La falcidiabilità dell'IVA nella composizione della crisi da sovraindebitamento dopo l'intervento della Consulta

La Corte Costituzionale, con la sentenza n.245/2019, ha dichiarato l’illegittimità costituzionale dell’art. 7, comma 1, terzo periodo, della legge 27 gennaio 2012, n.3 (Disposizioni in materia di usura e di estorsione, nonché di composizione delle crisi da sovraindebitamento), limitatamente alle parole: «all’imposta sul valore aggiunto». 


Con questa pronuncia, pertanto, in linea con la disciplina dell'IVA nel novellato concordato preventivo ed in ossequio alla disciplina comunitaria, è consentita la falcidiabilità dell'IVA nella composizione della crisi da sovraindebitamento.
In buona sostanza, la Consulta ha ravvisato che la differenza di disciplina che caratterizza il concordato preventivo e l’accordo di composizione dei crediti del debitore civile non fallibile, sul piano della falcidia dell’Iva, desse luogo ad una ingiustificata e irragionevole disparità di trattamento.

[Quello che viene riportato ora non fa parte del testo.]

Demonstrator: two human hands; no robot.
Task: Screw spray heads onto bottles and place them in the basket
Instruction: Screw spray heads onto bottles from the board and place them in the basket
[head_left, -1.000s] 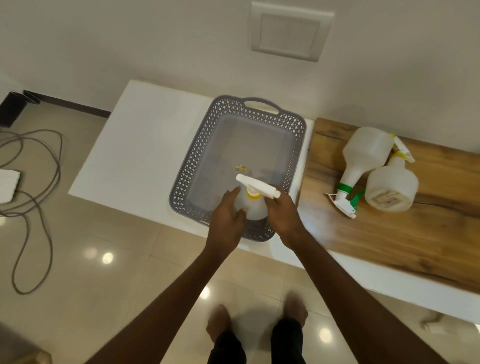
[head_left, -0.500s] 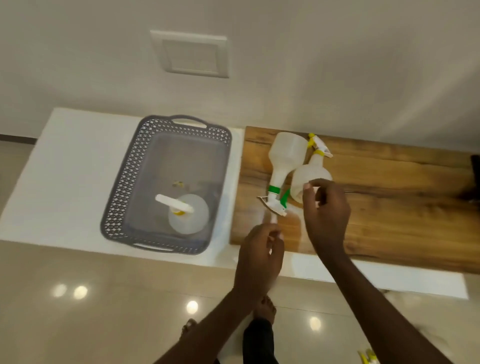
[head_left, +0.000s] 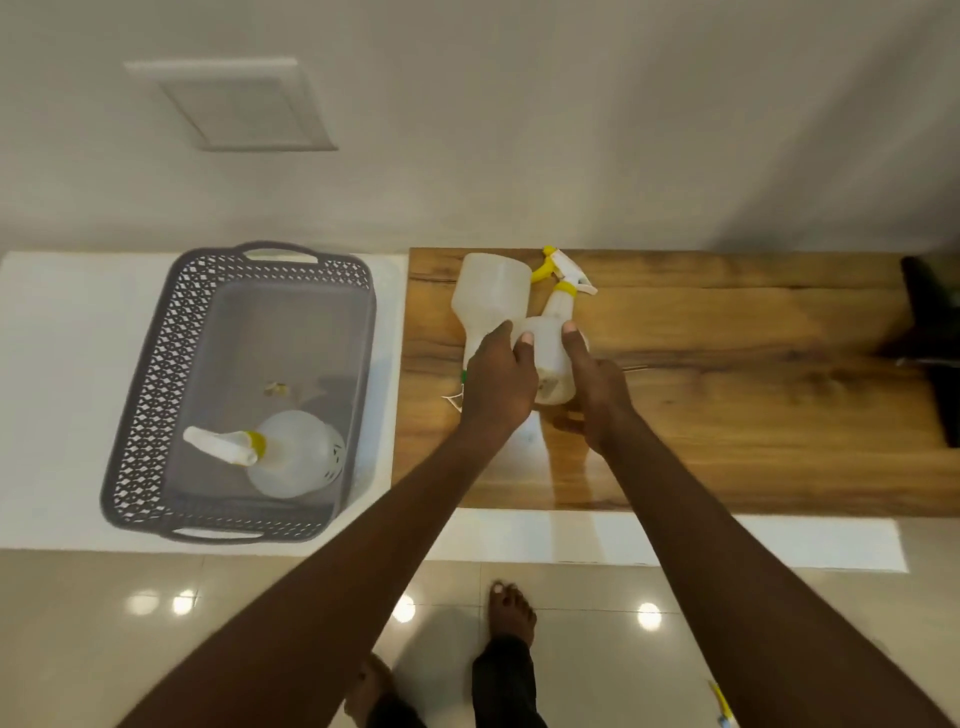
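Note:
A grey perforated basket (head_left: 156, 364) stands on the white counter at the left. Inside it lies one bottle with a yellow-collared spray head (head_left: 296, 452). To the right, two more bottles lie on the wooden board (head_left: 727, 415). The larger bottle (head_left: 491, 291) points its neck toward me, and a bit of green collar shows beside my left hand. The smaller bottle with a yellow spray head (head_left: 550, 358) lies next to it. My left hand (head_left: 501, 384) and my right hand (head_left: 597, 395) clasp this smaller bottle from either side, covering its base.
The white counter (head_left: 62, 364) runs along the wall, with a square wall plate (head_left: 244, 104) above. A dark object (head_left: 930, 332) sits at the board's right end. My feet stand on the glossy tiled floor, and a small yellow item (head_left: 719, 701) lies near them.
Both hands let go of the bottle, which now lies in the basket. They moved right to the wooden board and closed around the smaller bottle.

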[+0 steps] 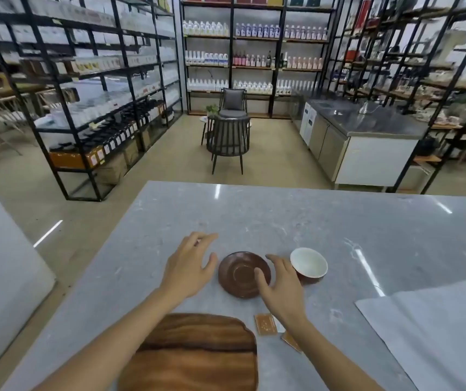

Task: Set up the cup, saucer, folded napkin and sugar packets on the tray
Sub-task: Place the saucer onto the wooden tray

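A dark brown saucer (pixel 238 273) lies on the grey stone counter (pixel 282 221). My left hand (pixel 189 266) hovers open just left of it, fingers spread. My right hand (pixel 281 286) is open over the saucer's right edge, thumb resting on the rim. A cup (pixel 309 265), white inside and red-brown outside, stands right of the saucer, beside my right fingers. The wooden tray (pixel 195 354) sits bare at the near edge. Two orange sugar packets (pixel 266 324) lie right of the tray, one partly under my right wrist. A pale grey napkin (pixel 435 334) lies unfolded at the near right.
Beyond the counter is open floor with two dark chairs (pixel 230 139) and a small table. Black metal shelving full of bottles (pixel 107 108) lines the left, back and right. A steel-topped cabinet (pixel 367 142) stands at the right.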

La Corte Costituzionale ha rilevato anzitutto che la L. 3/2012 abbia introdotto nel nostro ordinamento degli strumenti per i soggetti non fallibili, in crisi perché gravemente indebitati o già insolventi, di chiara matrice concorsuale, strutturati in chiave concordataria o meramente liquidatoria ed in termini sostanzialmente analoghi agli affini istituti contenuti nella legge fallimentare per i debitori fallibili; Poi ha precisato che la disciplina sul sovraindebitamento garantisce anche ai soggetti non fallibili, connotati da gravi situazioni debitorie, l’accesso a misure di carattere esdebitatorio, alternative alla liquidazione o conseguenziali alla stessa, tali da consentire loro di potersi ricollocare utilmente all’interno del sistema economico e sociale, senza il peso delle pregresse esposizioni, pur a fronte di un adempimento solo parziale rispetto al passivo maturato; e ciò analogamente a quanto garantito dall’ordinamento agli imprenditori assoggettabili a fallimento. Si tratta quindi di procedure che, in alternativa alla esecuzione individuale ed in deroga al principio secondo il quale delle obbligazioni si risponde con i propri beni attuali e futuri, attraverso forme concorsuali di soddisfacimento dei creditori destinate a garantire la par condicio (art. 2741 c.c.), sono in grado di permettere al debitore di conseguire il beneficio dell’esdebitazione; Infine, che l’accordo con i creditori è strutturato, mutatis mutandis, secondo lo schema del concordato preventivo previsto dalla legge fallimentare
In definitiva, entrambe le procedure hanno una base negoziale; entrambe rispondono al principio della parità di trattamento dei creditori concorsuali; prevedono il blocco delle iniziative esecutive individuali in danno del patrimonio del proponente; impongono, sin dall’ammissione e sino all’omologazione, un parziale spossessamento della capacità di disporre dei beni, nonché la cristallizzazione degli accessori del credito; entrambe le procedure sono sottoposte alla verifica giurisdizionale, in sede di ammissione e di successiva omologa, da cui promana l’efficacia erga omnes per tutti i creditori, compresi quelli dissenzienti.
Peraltro, la Corte Costituzionale ha anche evidenziato che con il nuovo Codice della Crisi di Impresa e dell’insolvenza (non applicabile al caso) il legislatore ha recentemente revisionato la disciplina relativa alle procedure concorsuali, ridisegnando anche la normativa delle crisi da sovraindebitamento, inserendo una serie di novità, tra cui –sia nel concordato minore (il vecchio accordo di composizione, ora agli artt. 74 e ss. CCII), sia nella procedura di “ristrutturazione dei debiti del consumatore” (l’originario piano del consumatore, oggi agli artt. da 67 a 73 CCII)– il possibile pagamento parziale dei crediti privilegiati e tra questi anche di quelli tributari, senza più riproporre il divieto di falcidia, attualmente previsto dalla norma censurata.